*** Dataset extract Section Begins ***

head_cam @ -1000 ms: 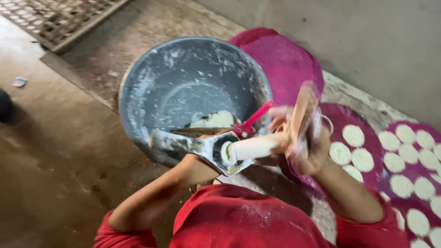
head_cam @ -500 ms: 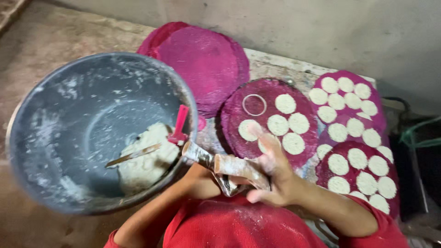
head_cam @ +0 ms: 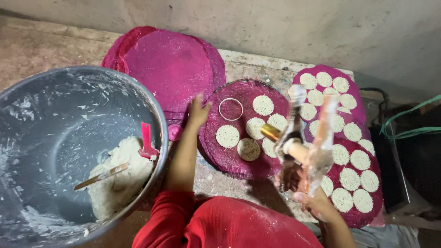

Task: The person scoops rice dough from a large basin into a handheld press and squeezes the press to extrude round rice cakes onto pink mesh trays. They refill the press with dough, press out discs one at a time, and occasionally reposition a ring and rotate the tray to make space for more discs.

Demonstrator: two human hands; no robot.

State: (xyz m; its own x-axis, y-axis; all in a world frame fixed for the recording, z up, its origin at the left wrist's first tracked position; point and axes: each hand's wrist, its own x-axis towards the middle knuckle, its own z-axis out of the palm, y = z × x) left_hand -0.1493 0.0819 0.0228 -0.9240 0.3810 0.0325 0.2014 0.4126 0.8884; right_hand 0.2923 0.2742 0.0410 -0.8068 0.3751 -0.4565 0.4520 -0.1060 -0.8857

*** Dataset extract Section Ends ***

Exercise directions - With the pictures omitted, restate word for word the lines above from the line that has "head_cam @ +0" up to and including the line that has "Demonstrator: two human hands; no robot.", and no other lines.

Answer space -
head_cam @ +0 ms: 

Task: The person scoops rice dough from a large basin into a handheld press and squeezes the press to extrude round rice cakes onto pink mesh trays. They refill the press with dough, press out discs one at a time, and occasionally reposition a ring and rotate the tray to make space for more discs.

Demonstrator: two human hands; no robot.

No additional answer is needed here.